(INPUT DATA):
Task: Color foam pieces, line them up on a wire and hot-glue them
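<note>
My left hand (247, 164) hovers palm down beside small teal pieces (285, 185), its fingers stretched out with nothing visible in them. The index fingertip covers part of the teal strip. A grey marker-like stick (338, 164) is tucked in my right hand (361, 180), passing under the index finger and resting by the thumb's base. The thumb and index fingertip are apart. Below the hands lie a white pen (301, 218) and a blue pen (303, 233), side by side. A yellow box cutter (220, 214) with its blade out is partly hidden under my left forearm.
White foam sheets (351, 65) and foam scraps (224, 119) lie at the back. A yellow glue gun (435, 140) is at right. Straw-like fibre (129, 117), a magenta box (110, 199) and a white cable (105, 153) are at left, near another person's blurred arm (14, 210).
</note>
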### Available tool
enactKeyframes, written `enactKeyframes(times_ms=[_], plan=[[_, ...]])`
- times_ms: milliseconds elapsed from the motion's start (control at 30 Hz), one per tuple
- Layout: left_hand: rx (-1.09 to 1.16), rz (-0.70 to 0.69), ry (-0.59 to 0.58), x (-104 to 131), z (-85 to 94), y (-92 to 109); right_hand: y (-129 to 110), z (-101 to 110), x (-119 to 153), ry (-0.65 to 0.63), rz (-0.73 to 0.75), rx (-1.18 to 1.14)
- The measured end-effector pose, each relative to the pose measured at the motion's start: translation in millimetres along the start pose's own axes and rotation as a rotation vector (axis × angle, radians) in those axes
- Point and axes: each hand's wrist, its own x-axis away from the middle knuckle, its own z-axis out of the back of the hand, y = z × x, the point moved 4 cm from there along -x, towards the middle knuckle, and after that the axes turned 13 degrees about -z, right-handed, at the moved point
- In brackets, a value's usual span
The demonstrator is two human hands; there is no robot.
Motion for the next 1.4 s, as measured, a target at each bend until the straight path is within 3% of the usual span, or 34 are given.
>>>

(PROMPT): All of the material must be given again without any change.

(ANSWER BOX):
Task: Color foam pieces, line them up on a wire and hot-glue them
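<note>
My left hand (247, 164) hovers palm down beside small teal pieces (285, 185), its fingers stretched out with nothing visible in them. The index fingertip covers part of the teal strip. A grey marker-like stick (338, 164) is tucked in my right hand (361, 180), passing under the index finger and resting by the thumb's base. The thumb and index fingertip are apart. Below the hands lie a white pen (301, 218) and a blue pen (303, 233), side by side. A yellow box cutter (220, 214) with its blade out is partly hidden under my left forearm.
White foam sheets (351, 65) and foam scraps (224, 119) lie at the back. A yellow glue gun (435, 140) is at right. Straw-like fibre (129, 117), a magenta box (110, 199) and a white cable (105, 153) are at left, near another person's blurred arm (14, 210).
</note>
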### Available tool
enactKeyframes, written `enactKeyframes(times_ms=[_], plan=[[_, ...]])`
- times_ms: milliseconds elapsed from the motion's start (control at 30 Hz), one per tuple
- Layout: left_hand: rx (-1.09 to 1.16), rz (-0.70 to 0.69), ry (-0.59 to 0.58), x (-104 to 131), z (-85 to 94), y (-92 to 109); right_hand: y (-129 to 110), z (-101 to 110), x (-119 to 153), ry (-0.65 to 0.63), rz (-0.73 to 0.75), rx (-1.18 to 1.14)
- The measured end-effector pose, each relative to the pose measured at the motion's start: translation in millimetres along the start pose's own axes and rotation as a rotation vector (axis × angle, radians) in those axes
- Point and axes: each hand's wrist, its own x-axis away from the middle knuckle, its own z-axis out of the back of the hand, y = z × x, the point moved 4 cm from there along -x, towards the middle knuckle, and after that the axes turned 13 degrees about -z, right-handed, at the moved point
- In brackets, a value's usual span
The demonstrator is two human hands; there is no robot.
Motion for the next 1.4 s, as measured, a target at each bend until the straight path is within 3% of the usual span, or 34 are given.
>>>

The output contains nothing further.